Activity:
Print exactly those lines that run from the beginning of the data to the line bearing "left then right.", inclusive.

Supplied information:
......
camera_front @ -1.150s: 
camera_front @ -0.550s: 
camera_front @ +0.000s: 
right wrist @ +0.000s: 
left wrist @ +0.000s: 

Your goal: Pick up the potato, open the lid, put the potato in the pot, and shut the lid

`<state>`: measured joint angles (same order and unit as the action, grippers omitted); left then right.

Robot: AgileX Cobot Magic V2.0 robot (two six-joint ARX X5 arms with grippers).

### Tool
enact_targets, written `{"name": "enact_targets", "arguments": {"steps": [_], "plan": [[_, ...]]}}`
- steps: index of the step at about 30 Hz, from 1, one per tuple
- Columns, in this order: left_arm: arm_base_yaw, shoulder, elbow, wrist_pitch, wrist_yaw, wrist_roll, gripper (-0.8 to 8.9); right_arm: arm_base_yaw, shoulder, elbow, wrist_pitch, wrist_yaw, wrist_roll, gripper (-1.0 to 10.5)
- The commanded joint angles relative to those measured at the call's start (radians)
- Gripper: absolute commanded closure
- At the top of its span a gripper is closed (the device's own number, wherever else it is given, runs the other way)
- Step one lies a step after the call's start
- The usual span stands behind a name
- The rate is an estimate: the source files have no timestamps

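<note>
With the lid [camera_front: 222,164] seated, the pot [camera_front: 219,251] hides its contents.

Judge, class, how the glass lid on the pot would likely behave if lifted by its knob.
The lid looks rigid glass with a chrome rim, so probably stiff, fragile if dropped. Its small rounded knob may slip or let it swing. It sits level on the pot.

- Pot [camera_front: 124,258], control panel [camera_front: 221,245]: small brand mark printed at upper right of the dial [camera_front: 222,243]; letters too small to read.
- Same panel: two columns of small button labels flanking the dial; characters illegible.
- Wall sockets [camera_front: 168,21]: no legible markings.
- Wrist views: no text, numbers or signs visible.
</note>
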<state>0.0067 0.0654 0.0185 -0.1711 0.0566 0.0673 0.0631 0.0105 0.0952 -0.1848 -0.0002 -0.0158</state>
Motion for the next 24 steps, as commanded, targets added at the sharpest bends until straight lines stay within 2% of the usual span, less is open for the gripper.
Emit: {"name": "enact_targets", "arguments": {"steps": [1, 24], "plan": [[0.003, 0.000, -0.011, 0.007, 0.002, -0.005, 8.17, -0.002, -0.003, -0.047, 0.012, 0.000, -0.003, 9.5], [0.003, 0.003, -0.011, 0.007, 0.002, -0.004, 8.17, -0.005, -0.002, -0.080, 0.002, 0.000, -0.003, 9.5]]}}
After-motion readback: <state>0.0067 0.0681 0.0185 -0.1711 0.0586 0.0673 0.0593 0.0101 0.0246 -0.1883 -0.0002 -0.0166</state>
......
Response area:
camera_front @ -1.150s: 
camera_front @ -0.550s: 
camera_front @ +0.000s: 
right wrist @ +0.000s: 
left wrist @ +0.000s: 

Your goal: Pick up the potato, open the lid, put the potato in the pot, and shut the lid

`<state>`: measured joint angles (same order and unit as the action, grippers omitted); left then right.

Output for the exercise is complete.